> Task description:
Return only the stretch of the material below that begins with the line containing "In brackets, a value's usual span" and ends with the line containing "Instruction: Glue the", exactly; both of those lines belong to it.

> Records to use:
=== Begin Enclosure ===

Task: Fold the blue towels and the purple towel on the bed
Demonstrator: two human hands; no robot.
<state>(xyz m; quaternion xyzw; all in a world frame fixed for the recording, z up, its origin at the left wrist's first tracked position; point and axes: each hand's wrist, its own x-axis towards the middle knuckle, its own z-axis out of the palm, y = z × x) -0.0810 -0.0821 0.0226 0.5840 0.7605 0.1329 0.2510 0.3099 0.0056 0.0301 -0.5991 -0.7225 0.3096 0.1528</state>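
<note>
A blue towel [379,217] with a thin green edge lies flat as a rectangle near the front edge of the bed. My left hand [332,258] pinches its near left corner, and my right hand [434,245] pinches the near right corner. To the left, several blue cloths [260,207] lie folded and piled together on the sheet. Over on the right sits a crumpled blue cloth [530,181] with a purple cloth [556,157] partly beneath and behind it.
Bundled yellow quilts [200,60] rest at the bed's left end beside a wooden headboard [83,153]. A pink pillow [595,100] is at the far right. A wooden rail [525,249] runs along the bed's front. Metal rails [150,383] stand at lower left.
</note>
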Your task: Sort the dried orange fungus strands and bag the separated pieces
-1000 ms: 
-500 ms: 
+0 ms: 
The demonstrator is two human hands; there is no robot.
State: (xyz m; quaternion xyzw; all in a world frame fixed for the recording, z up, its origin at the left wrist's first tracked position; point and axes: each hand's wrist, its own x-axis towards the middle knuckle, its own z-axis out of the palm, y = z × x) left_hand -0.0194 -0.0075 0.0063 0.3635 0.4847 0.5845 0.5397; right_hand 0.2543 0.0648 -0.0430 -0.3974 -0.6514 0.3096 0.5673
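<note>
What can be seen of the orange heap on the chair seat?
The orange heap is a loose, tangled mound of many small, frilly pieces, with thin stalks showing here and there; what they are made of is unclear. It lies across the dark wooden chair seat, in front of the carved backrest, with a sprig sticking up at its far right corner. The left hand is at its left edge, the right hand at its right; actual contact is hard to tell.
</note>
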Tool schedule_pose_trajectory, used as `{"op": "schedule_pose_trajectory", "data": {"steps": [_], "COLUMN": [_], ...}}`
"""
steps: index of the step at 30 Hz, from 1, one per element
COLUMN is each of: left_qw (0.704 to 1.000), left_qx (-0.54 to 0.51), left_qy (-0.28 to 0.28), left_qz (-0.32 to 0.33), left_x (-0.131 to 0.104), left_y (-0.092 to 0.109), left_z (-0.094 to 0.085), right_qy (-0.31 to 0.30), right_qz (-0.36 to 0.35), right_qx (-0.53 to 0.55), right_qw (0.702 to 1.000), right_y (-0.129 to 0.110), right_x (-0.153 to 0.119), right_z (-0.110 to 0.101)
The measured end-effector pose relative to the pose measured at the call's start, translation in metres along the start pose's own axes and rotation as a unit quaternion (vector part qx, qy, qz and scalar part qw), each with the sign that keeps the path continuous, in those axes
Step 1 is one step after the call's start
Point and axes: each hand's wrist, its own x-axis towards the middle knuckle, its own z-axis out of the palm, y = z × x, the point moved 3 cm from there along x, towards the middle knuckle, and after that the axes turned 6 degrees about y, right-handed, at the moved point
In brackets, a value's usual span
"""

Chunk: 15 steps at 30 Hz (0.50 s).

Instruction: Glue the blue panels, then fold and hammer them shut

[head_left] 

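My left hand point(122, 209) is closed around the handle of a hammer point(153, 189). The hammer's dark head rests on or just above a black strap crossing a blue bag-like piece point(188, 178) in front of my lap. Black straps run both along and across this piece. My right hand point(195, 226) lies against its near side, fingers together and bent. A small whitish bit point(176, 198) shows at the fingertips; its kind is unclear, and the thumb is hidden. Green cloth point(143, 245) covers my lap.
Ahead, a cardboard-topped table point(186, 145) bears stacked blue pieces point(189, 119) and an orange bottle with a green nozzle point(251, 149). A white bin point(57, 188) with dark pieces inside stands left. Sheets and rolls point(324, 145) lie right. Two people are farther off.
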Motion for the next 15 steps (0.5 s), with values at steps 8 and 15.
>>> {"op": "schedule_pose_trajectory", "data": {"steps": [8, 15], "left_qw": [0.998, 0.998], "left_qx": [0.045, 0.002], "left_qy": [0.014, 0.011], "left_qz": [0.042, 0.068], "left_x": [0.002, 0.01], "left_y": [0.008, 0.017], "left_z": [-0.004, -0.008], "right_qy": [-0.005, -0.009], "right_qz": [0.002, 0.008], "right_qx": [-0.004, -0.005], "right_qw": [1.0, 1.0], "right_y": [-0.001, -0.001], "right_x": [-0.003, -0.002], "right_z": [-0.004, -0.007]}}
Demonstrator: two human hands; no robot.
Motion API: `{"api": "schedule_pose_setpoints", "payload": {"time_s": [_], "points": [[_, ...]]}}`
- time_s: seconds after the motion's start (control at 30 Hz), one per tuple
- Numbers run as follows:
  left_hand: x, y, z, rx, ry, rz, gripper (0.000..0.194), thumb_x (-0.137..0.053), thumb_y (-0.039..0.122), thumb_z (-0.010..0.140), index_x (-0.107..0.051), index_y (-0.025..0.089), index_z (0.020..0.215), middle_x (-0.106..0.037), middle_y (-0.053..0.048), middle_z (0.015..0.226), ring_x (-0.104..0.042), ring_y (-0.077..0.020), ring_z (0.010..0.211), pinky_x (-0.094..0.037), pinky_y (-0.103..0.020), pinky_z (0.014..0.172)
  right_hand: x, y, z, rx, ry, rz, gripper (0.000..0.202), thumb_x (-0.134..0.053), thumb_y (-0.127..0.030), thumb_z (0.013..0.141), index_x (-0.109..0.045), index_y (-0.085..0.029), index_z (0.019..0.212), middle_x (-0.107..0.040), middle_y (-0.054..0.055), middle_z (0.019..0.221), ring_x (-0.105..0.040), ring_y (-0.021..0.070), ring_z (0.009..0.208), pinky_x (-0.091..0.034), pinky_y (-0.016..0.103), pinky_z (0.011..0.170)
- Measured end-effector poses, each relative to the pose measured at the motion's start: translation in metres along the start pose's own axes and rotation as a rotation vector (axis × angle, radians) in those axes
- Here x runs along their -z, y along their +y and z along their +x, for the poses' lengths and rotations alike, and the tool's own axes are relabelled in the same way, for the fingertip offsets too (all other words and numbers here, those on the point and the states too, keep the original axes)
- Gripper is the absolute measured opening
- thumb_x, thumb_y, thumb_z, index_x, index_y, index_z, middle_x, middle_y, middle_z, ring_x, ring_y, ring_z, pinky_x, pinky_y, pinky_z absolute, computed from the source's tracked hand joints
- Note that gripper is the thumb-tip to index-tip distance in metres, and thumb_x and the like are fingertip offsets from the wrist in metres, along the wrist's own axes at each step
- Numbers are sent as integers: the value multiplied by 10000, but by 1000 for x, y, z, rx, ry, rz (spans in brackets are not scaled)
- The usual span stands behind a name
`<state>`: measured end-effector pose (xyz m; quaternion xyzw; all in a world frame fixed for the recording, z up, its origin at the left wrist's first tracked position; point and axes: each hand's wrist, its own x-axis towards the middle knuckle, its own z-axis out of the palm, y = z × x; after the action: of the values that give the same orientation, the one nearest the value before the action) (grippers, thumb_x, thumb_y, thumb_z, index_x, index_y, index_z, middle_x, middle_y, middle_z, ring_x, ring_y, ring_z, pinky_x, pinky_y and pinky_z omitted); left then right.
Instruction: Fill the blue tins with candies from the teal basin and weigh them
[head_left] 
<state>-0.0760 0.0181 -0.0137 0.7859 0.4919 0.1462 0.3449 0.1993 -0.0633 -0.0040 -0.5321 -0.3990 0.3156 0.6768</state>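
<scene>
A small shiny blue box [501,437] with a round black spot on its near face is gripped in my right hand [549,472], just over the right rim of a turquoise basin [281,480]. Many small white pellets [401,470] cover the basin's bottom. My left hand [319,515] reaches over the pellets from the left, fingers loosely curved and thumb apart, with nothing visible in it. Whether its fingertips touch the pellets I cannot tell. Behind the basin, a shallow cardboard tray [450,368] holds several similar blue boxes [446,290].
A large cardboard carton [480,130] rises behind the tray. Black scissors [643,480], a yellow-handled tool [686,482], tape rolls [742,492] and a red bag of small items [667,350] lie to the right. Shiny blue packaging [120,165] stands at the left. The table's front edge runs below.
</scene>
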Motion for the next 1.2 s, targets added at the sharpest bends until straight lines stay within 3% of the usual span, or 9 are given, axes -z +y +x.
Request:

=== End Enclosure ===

> Solution to this exercise:
In brackets, a value's usual span
"""

Chunk: 15 steps at 30 Hz (0.50 s).

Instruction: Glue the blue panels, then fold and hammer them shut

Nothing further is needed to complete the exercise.